Though the principal loss is borne by the jobless workers (who gives a stuff about them?), there's a cost to all of us - plus, of course, a cost to the budget in unemployment benefits and tax revenue forgone.
When workers are jobless for long periods they suffer a lasting loss of skills, confidence and motivation, which is also a loss to the community. And when high unemployment scares consumers into cutting their spending and causing yet more unemployment, otherwise-sound businesses go bankrupt and are broken up, destroying capital at a direct cost to the businesses' owners and an indirect cost to all of us.
So the next time you read another allegation of wastefulness (with no mention of the great majority of successful projects), think of all the costs and waste that would have occurred had the money not been spent. (It remains an inconvenient truth that even wasteful spending stimulates activity and helps avoid unemployment.)

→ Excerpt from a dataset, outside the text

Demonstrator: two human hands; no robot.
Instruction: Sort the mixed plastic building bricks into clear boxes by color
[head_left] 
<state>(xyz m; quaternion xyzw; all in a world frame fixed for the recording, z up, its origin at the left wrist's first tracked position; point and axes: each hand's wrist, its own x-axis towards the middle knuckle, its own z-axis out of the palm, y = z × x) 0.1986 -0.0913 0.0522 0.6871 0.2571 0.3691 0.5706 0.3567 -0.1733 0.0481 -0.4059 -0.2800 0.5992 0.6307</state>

Back to the national accounts. The only other significant positive contribution to growth in the quarter came from the lacklustre rise of 0.6 per cent in consumer spending. The $900 cheques are a distant memory.
But against these positive contributions are two main negatives. Business investment spending subtracted 0.5 percentage points from real GDP, with non-dwelling construction down 2.5 per cent and spending on machinery and equipment down 6 per cent (after being up 10 per cent the previous quarter).
Ah. More evidence of the fiscal stimulus - or rather, the absence of it. Business spending on plant was way up in the December quarter because that was the last quarter of the special tax break. It was way down in the March quarter because many businesses had brought their spending forward to take advantage of the special offer.
The other negative contribution was external. The volume of exports fell by 0.5 per cent (mainly due to a fall in coal exports caused by cyclones in Queensland) while the volume of imports increased by 2 per cent. Together, these subtracted 0.5 percentage points from GDP.
It's clear the fiscal stimulus is having conflicting effects on the economy. The programs that have wound up are subtracting from growth while those still going are adding to it. According to Treasury, the net effect is a subtraction from growth in the quarter of 0.1 percentage points.
Just think how much weaker the quarter's growth would have been had the government yielded to the opposition's calls for the stimulus spending to be cut off earlier than planned.
It would be wrong to conclude, however, that the accounts showed no sign of a returning resources boom. The terms of trade - the ratio of export prices to import prices - improved by 4 per cent, their third successive quarterly advance.
Clearly, the prices we're getting for our mineral exports are rising and this was also evident in the $2.2 billion turnaround in the trade balance for the month of April.
Whereas real GDP grew by only 0.5 per cent in the March quarter, the improvement in the terms of trade meant real gross domestic income grew by 1.3 per cent. Over the past three quarters, real GDI grew by 3.5 per cent, as against growth in real GDP of 1.9 per cent. This is an early indicator of stronger consumer spending on the way.
And although business investment spending was weak in the March quarter, we know from surveys there's huge spending in the pipeline, particularly mining and natural gas projects.
Last quarter the economy was betwixt and between but, never fear, the boom is returning (the big miners' callous brinkmanship over taxation notwithstanding).